If our products do not achieve significant market acceptance, our revenues could
be adversely affected.

COMPETITION AND TECHNOLOGICAL CHANGE MAY MAKE OUR POTENTIAL PRODUCTS AND
TECHNOLOGIES LESS ATTRACTIVE OR OBSOLETE

We compete with major pharmaceutical and biotechnology companies that are
pursuing forms of treatment or prevention for the diseases that we target and
technology platforms that compete with phage display. The primary technology
platforms that compete with our phage display technology include combinatorial
chemistry, single target high throughput screening and antibody technologies.
Our business depends significantly on the competitive position of phage display
technology. If competing technology platforms obtain broader market acceptance
or




technologies superior to phage display are developed, our business would be
adversely affected. We are aware of several pharmaceutical and biotechnology
companies that use in their own operations combinatorial chemistry, single
target high throughput screening or peptide, antibody technologies to identify
molecules that bind to a desired target. In addition, a number of companies are
in the business of providing access to these technology platforms and performing
research for other companies. For example, our patent licensees, Cambridge
Antibody Technology Group plc, Morphosys AG and Biosite Diagnostics Inc.,
provide research services in the field of phage display. In addition, these
three companies, as well as Abgenix, Inc., Medarex, Inc. and Protein Design
Labs, Inc. are our principal competitors providing antibody services.

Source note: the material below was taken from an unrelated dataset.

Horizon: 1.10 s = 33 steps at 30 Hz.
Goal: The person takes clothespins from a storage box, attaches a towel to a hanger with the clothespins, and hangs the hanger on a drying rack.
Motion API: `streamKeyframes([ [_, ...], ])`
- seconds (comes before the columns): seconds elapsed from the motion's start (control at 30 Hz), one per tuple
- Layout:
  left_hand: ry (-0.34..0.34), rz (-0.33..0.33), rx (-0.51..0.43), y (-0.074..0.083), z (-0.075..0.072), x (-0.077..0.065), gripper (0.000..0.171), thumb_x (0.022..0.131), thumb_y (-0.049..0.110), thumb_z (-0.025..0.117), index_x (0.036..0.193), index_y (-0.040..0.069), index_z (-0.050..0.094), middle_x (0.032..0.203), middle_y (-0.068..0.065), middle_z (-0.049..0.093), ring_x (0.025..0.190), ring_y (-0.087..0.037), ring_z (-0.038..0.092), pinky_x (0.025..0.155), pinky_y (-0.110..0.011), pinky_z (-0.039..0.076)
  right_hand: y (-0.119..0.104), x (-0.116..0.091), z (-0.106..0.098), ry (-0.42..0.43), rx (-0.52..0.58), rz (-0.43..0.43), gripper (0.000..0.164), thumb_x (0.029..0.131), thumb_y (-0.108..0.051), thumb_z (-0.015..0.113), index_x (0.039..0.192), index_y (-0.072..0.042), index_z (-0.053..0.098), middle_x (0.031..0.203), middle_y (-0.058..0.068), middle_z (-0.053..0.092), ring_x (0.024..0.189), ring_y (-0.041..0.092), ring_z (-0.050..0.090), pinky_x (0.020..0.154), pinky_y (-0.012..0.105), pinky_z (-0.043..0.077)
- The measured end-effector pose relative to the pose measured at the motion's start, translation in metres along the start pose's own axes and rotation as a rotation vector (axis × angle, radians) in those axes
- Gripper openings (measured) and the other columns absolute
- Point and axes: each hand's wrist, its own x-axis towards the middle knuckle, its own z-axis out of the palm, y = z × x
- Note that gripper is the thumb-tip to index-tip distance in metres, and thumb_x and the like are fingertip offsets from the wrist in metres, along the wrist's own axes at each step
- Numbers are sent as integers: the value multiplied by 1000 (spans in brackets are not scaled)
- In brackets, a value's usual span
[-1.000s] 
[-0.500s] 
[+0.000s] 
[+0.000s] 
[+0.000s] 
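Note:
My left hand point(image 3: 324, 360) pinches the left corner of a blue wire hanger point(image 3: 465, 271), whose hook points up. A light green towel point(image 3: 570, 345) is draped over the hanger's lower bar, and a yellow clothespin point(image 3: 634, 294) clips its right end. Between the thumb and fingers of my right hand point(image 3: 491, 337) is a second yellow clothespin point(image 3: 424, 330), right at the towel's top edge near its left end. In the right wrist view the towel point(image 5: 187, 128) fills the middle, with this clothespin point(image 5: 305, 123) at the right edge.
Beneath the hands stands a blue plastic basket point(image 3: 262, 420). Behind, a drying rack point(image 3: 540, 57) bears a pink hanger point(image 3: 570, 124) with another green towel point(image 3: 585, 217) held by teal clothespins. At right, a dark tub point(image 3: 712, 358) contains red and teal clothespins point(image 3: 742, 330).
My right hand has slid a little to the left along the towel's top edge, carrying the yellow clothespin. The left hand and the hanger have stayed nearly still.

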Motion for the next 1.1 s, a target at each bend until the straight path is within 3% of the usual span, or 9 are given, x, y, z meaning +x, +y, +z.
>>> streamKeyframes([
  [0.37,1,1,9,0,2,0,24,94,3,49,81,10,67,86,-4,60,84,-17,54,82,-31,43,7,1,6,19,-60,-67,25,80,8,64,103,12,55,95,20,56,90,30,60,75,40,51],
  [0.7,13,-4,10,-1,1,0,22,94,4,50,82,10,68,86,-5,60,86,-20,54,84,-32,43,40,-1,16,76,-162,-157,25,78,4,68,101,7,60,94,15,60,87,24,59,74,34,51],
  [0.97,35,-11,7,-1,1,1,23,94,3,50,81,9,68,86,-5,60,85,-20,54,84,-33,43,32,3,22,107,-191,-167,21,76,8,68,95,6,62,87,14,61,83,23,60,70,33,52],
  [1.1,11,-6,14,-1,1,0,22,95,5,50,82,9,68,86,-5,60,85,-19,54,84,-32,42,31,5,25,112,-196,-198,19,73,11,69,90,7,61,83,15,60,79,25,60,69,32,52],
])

In addition, we may experience competition from companies that have acquired or
may acquire technology from universities and other research institutions. As
these companies develop their technologies, they may develop proprietary
positions which may prevent us from successfully commercializing our products.

Our chromatography separations business competes in mature markets with several
companies that manufacture, market and sell chromatography separations and
purification systems. We will continue to face intense competition from other
suppliers of separations products. The principal competitors in our existing
product markets include Millipore Corporation, Isco, Inc. and Gilson, Inc., some
of which also have long-term relationships with our existing customers. Our
principal competitor in the chromatography separations system and cartridge
market is Isco, Inc. In addition, many therapeutic and diagnostic product
manufacturers have traditionally assembled their own chromatography systems. As
a result, any future innovative separations products that we develop may not
become accepted in the marketplace as effective technology for use in
purification processes for the manufacture of pharmaceuticals and other
products.

Many of our competitors in our markets have substantially greater financial and
other resources than we do and are conducting extensive research and development
activities. Other companies may succeed in developing products earlier than we
do, obtaining regulatory approval for products more rapidly than we do, or
developing products that are more effective or less costly than those we
develop.

OUR SUCCESS DEPENDS SIGNIFICANTLY UPON OUR ABILITY TO OBTAIN AND MAINTAIN
INTELLECTUAL PROPERTY PROTECTION FOR OUR PRODUCTS AND TECHNOLOGIES

We face risks and uncertainties related to intellectual property rights. For
example:

o        we may be unable to obtain or maintain patent or other intellectual
         property protection for any products or processes that we may develop;

o        third parties may obtain patents covering the manufacture, use or sale
         of these products, which may prevent us from commercializing any of our
         products under development globally or in certain regions; or

o        our patents or any future patents that we may obtain may not prevent
         other companies from competing with us by designing their products or
         conducting their activities so as to avoid the coverage of our patents.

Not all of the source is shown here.